ACTIVITY — Repeat the listing exactly. Do not carry over any pictures.

───

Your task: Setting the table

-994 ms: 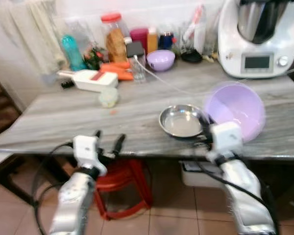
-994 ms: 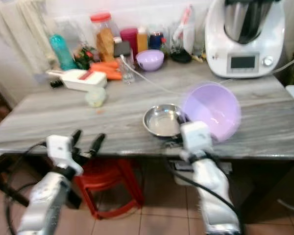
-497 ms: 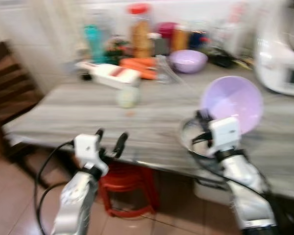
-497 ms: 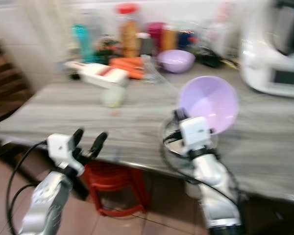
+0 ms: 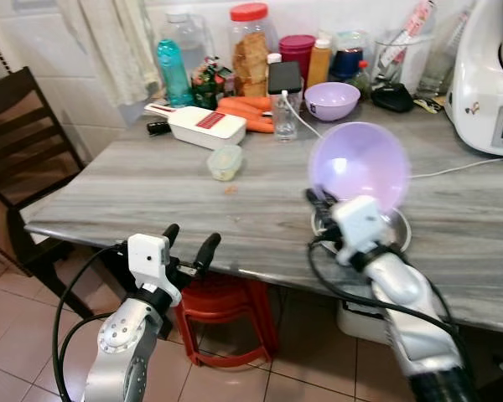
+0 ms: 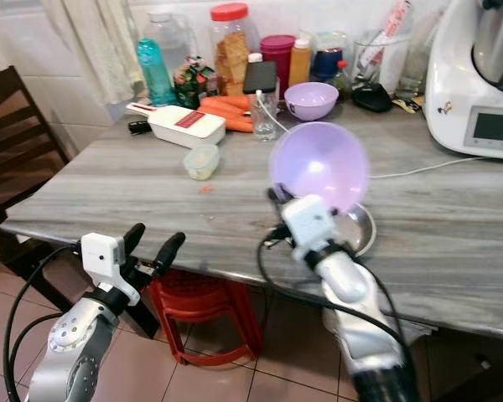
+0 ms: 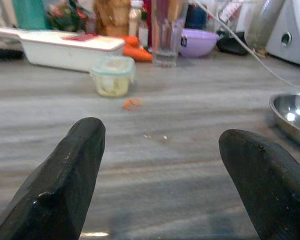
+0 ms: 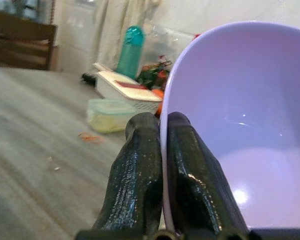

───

SOLUTION TO THIS PROBLEM —
Your task: Setting the table

-994 ms: 
-994 ms: 
-497 ms: 
-497 ms: 
+0 ms: 
+0 ms: 
+0 ms: 
+0 ms: 

Output is finished, and nothing else is required.